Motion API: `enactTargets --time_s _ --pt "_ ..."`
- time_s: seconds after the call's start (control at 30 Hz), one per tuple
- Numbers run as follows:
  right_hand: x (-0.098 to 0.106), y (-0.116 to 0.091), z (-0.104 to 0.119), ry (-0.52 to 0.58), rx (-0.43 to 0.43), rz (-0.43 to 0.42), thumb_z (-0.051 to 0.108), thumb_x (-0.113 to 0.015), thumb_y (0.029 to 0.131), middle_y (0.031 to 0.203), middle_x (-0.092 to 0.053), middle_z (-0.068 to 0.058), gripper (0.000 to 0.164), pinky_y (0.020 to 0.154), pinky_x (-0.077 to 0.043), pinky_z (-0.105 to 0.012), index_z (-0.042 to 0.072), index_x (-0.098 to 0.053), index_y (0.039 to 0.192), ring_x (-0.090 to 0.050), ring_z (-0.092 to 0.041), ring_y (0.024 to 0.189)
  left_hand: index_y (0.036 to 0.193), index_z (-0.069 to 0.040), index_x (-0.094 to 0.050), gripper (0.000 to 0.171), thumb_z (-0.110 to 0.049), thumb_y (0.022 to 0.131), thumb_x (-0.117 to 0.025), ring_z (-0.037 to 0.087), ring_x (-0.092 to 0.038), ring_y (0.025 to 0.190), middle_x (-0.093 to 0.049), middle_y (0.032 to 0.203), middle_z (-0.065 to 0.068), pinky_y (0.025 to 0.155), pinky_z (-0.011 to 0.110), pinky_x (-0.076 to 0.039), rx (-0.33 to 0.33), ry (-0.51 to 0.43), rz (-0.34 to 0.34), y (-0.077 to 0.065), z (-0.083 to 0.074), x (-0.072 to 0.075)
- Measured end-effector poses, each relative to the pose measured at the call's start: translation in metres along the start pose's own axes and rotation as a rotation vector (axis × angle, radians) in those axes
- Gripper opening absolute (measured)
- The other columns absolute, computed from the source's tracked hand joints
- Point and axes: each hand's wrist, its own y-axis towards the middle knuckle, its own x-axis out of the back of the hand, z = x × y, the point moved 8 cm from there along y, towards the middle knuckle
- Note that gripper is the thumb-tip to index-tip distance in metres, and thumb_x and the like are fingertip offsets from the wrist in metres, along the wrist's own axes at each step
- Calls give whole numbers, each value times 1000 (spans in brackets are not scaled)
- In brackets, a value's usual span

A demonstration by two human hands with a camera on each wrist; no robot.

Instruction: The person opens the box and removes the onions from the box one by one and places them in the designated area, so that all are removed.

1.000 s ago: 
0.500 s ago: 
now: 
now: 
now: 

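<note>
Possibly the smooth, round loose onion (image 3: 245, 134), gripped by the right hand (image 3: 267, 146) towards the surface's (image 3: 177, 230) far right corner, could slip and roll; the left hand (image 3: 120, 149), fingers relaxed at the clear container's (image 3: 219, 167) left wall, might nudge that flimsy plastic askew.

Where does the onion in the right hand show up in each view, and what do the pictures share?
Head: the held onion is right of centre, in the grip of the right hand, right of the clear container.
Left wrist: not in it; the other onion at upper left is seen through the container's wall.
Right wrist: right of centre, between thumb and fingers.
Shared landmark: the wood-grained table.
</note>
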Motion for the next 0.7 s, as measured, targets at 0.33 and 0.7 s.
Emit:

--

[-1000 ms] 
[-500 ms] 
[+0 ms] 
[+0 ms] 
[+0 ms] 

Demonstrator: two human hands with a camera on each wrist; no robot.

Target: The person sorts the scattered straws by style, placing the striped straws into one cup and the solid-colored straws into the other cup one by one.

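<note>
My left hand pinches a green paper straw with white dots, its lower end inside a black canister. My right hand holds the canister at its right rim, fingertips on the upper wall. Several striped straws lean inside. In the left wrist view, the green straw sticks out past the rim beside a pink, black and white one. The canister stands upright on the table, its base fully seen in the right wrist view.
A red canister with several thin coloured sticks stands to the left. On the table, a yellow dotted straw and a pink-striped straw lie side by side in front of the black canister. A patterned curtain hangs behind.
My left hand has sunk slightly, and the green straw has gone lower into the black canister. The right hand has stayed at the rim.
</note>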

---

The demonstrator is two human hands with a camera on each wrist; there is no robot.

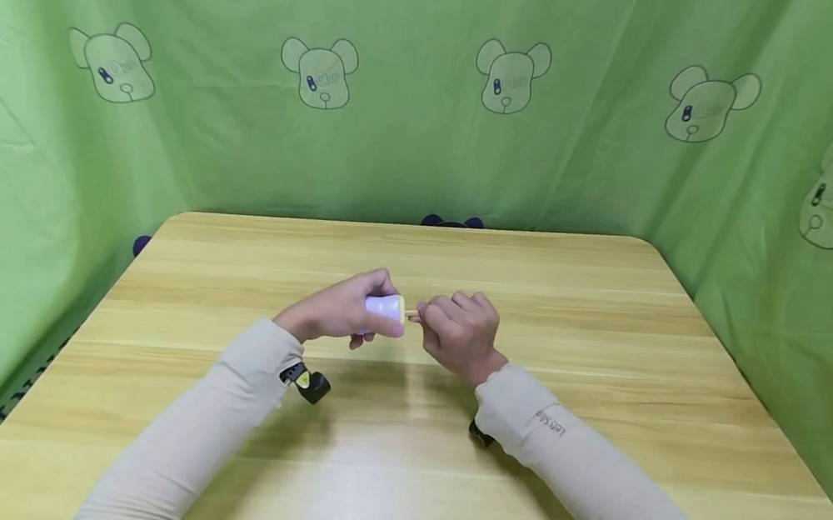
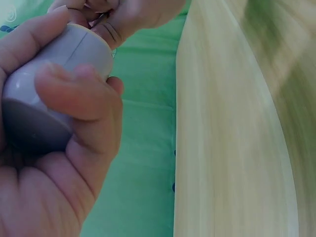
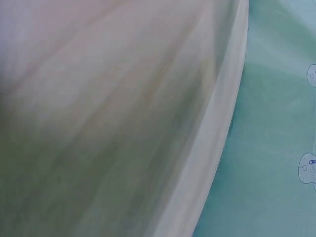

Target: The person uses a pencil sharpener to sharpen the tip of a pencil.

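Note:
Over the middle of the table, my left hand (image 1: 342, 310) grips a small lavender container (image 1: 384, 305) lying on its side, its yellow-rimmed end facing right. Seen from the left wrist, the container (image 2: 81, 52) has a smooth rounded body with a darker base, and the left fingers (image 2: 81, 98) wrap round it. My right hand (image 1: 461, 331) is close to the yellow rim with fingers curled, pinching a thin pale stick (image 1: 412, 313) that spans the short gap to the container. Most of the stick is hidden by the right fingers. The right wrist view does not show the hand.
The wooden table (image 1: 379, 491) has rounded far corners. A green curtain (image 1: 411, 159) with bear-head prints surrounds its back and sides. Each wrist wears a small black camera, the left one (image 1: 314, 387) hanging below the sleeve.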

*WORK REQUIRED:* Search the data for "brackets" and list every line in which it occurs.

*SOLUTION:*
- Calls give whole numbers, each value times 1000 (spans in brackets are not scaled)
- In brackets, a value's usual span

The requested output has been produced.